> TASK GOAL: Of the lines in the data below, write out exactly those from the one holding "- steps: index" through the one holding "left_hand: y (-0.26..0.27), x", both included.

> SUPPLIED INFORMATION:
++++

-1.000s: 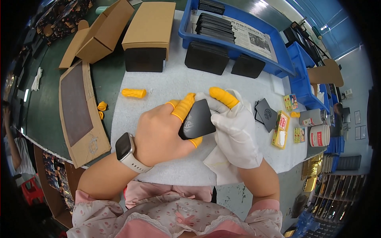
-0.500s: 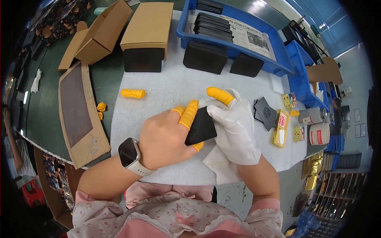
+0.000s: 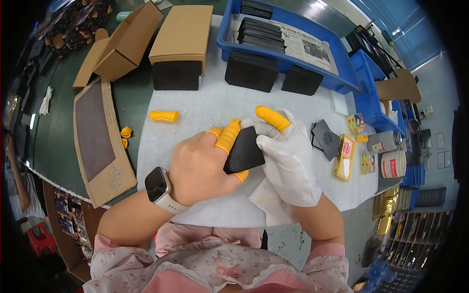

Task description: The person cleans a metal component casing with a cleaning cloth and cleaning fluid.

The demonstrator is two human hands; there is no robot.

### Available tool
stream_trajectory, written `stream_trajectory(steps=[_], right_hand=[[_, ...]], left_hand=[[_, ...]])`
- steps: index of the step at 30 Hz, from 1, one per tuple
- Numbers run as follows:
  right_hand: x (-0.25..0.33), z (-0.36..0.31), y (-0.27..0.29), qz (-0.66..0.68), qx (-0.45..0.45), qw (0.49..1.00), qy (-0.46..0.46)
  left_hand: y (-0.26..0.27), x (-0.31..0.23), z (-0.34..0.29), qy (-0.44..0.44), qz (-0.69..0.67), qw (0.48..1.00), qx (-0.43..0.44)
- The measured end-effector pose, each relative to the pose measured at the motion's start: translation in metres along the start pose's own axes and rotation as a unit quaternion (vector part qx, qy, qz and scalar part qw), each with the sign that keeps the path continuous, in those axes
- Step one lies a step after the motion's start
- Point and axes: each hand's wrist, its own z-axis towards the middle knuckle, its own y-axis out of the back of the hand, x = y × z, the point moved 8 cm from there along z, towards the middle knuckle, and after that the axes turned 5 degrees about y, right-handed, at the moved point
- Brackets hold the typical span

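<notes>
Blue tray (image 3: 342, 84): beyond the right hand (image 3: 288, 161); held two black stacks (image 3: 261, 36) and newspaper (image 3: 293, 39).
Card (image 3: 244, 150): was between the right hand and left hand (image 3: 195, 163), both clamped on it.
Desk (image 3: 63, 97): was green, with white cloth (image 3: 195, 107) under both hands.
Room: red stool (image 3: 40, 237) stood left of the left hand, shelves (image 3: 415, 239) right of the right.
Jars (image 3: 393, 165): two stood right of the right hand.

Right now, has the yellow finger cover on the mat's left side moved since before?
No, neither way: the yellow finger cover lies in the same spot on the white mat.
</notes>
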Motion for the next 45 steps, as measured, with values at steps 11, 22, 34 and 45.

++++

> ANSWER TO THIS EXERCISE:
- steps: index of the step at 30 Hz, from 1, one per tuple
- Numbers run as follows:
  right_hand: x (-0.25..0.33), z (-0.36..0.31), y (-0.27..0.29), qz (-0.66..0.68), qx (-0.45..0.45), qw (0.49..1.00), qy (-0.46..0.46)
  left_hand: y (-0.26..0.27), x (-0.31..0.23), z (-0.34..0.29), qy (-0.44..0.44), qz (-0.69..0.67), qw (0.48..1.00), qx (-0.43..0.44)

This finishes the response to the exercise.